### [WHAT YOU NEED TO DO]
Two lines in the data below mark the range: the one with "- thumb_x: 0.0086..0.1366" and the one with "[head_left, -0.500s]". Return both, along with every line between them, exactly.

##### SUPPLIED DATA

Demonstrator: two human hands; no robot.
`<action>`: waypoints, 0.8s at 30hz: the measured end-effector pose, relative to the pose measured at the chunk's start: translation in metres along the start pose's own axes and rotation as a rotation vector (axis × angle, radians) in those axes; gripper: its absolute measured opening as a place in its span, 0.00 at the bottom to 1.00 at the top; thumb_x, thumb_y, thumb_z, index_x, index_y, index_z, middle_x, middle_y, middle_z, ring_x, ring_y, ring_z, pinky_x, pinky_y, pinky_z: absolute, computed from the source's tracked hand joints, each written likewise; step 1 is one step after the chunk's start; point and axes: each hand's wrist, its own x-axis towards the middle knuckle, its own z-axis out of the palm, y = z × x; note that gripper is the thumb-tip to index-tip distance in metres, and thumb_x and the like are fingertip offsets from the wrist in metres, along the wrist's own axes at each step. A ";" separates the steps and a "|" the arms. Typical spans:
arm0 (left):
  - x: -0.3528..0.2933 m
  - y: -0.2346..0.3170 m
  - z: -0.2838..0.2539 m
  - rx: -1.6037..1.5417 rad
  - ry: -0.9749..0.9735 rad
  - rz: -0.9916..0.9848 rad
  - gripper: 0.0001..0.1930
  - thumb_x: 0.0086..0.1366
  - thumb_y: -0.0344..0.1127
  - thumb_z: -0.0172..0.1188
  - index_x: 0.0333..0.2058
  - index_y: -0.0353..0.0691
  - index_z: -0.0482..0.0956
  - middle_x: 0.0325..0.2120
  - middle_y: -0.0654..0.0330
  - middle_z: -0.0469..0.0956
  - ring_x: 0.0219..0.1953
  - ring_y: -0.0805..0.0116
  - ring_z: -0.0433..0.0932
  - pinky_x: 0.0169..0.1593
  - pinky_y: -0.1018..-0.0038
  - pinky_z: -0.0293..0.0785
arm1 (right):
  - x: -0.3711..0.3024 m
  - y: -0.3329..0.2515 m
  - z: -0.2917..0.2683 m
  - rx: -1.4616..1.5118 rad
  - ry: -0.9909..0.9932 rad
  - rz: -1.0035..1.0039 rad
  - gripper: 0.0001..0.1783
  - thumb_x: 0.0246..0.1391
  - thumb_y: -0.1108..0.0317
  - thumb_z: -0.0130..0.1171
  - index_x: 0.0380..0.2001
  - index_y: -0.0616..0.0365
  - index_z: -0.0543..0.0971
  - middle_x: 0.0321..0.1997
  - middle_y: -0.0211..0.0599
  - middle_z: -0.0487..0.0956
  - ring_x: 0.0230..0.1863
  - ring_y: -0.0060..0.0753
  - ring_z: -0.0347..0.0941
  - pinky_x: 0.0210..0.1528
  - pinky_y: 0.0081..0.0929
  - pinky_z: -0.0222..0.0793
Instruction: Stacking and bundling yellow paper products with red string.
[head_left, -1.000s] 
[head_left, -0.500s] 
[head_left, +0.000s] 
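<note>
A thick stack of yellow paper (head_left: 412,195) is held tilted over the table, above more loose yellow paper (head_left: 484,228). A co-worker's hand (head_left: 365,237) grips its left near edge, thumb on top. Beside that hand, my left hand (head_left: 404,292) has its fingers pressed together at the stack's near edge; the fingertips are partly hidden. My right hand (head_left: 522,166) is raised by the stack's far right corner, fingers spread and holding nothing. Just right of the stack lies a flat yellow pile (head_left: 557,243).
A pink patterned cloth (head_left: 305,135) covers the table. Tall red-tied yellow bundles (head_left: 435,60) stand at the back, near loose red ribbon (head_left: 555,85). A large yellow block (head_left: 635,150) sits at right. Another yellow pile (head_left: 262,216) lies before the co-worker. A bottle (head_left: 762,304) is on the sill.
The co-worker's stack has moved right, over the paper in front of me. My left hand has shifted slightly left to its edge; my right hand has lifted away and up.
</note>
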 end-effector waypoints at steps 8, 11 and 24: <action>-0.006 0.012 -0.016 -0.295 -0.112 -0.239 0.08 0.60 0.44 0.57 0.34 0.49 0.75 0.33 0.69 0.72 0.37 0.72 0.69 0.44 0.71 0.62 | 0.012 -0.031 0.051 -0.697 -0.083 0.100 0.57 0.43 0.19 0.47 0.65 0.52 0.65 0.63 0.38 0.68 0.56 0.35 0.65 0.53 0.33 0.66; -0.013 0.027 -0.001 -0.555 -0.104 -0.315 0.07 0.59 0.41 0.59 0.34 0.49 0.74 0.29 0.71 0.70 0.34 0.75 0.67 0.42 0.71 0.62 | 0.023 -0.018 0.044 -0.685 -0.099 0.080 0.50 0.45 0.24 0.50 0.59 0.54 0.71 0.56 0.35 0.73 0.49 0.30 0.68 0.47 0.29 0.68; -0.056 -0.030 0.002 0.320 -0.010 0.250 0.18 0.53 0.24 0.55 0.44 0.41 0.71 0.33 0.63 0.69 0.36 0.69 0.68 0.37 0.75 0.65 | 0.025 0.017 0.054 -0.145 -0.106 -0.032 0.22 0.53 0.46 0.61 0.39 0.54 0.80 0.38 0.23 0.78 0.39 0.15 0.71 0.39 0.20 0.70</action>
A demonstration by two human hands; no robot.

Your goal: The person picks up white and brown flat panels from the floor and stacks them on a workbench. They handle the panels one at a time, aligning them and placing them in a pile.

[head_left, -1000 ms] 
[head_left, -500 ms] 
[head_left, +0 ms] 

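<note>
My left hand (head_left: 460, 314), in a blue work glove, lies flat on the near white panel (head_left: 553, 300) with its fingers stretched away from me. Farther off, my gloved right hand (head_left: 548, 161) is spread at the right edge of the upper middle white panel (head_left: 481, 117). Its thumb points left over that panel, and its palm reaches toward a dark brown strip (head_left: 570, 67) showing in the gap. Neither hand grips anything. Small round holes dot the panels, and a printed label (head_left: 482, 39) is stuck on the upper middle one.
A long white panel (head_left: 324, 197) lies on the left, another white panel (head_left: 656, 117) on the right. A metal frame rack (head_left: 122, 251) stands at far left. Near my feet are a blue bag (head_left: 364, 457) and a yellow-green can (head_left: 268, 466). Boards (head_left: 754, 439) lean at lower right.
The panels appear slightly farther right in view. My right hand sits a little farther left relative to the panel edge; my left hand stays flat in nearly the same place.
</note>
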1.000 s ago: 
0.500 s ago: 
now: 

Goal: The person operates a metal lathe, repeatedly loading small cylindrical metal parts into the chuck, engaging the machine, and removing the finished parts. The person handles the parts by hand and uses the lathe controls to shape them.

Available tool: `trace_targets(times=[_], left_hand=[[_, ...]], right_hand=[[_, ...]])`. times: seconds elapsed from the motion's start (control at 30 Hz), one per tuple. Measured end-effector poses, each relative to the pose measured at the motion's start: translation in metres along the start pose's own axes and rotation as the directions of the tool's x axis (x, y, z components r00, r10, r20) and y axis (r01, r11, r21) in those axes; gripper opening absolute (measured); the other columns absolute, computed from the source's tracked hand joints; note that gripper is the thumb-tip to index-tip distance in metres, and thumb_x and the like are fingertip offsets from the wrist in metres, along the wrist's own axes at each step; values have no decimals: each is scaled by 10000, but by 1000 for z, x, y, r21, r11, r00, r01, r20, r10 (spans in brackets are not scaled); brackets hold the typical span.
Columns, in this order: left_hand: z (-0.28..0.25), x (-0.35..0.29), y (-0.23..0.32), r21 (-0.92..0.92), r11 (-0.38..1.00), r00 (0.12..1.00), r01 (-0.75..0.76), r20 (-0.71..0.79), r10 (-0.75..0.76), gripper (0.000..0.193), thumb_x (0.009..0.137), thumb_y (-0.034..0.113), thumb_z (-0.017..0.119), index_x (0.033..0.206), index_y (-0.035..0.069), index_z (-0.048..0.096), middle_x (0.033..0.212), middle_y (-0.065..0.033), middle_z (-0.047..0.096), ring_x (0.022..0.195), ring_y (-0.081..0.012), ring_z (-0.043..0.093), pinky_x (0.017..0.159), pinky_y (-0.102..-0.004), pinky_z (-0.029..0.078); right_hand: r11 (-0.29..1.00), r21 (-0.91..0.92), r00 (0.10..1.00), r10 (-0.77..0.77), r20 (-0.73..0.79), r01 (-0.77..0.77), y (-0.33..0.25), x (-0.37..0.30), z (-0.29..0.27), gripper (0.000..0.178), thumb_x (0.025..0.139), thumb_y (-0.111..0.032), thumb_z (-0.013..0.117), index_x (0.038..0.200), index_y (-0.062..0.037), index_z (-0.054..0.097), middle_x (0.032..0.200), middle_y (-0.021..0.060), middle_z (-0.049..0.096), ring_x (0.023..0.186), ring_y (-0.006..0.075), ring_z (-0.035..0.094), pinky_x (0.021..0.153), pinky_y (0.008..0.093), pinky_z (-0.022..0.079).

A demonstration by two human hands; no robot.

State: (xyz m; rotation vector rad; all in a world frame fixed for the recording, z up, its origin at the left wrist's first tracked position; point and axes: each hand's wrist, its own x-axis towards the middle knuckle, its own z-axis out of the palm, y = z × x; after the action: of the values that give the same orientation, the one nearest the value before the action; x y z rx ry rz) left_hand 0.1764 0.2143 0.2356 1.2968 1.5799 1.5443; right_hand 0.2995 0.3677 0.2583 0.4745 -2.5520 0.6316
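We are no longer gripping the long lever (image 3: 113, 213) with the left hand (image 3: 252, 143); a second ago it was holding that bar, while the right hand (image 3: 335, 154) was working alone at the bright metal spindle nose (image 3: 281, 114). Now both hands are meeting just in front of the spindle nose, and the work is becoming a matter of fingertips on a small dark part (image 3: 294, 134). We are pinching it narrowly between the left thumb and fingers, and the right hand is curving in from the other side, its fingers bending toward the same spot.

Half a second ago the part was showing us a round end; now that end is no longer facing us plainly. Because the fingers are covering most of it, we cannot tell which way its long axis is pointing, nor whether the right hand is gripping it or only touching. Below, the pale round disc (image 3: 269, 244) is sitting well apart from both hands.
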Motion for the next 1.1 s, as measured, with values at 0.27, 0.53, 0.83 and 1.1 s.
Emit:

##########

### [RESPONSE TO THE EXERCISE]
  - thumb_x: 0.0086..0.1366
  - thumb_y: -0.0344..0.1127
  - thumb_z: -0.0172..0.1188
  - index_x: 0.0333..0.2058
  - index_y: -0.0353..0.0691
  - index_z: -0.0482..0.0956
  - middle_x: 0.0325..0.2120
  - middle_y: -0.0654..0.0330
  - middle_z: -0.0469..0.0956
  - ring_x: 0.0219..0.1953
  - ring_y: -0.0805..0.0116
  - ring_z: -0.0433..0.0932
  - pinky_x: 0.0169..0.1593
  - pinky_y: -0.1018..-0.0038
  - pinky_z: -0.0293..0.0785
arm1 (right):
  - x: -0.3711..0.3024 m
  - y: -0.3329..0.2515 m
  - z: -0.2917..0.2683 m
  - rx: -1.4616..1.5118 rad
  - ry: -0.9909..0.9932 rad
  - rz: -1.0035..1.0039 rad
  - gripper: 0.0001..0.1783
  - thumb_x: 0.0246..0.1391
  - thumb_y: -0.1108..0.0317
  - thumb_z: -0.0130..0.1171
  - index_x: 0.0380..0.2001
  - index_y: -0.0616..0.0365
  - index_z: -0.0543..0.0971
  - middle_x: 0.0321..0.1997
  - middle_y: -0.0211..0.0599
  - middle_z: -0.0487..0.0956
  - ring_x: 0.0230..0.1863
  - ring_y: -0.0060..0.0753
  - ring_z: -0.0347..0.0941
  - pinky_x: 0.0210..0.1528
  - pinky_y: 0.0081..0.0929
  - pinky_z: -0.0222..0.0793
Instruction: Stacking and bundling yellow paper products with red string.
[head_left, -1.000s] 
[head_left, -0.500s] 

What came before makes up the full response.